(Raw data)
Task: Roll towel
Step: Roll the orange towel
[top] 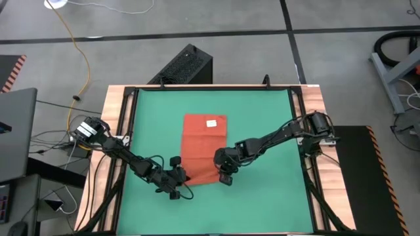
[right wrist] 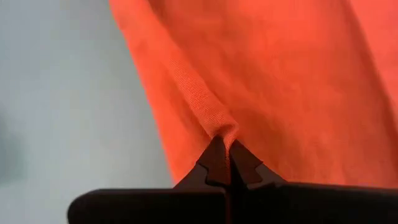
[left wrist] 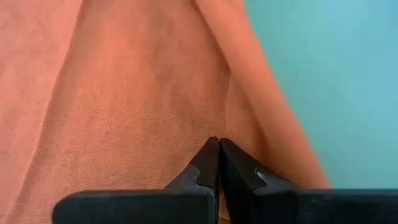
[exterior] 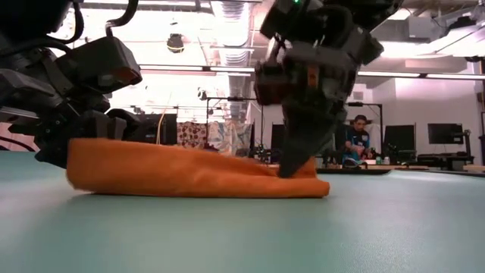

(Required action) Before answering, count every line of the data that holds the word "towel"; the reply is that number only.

(Answer area) 2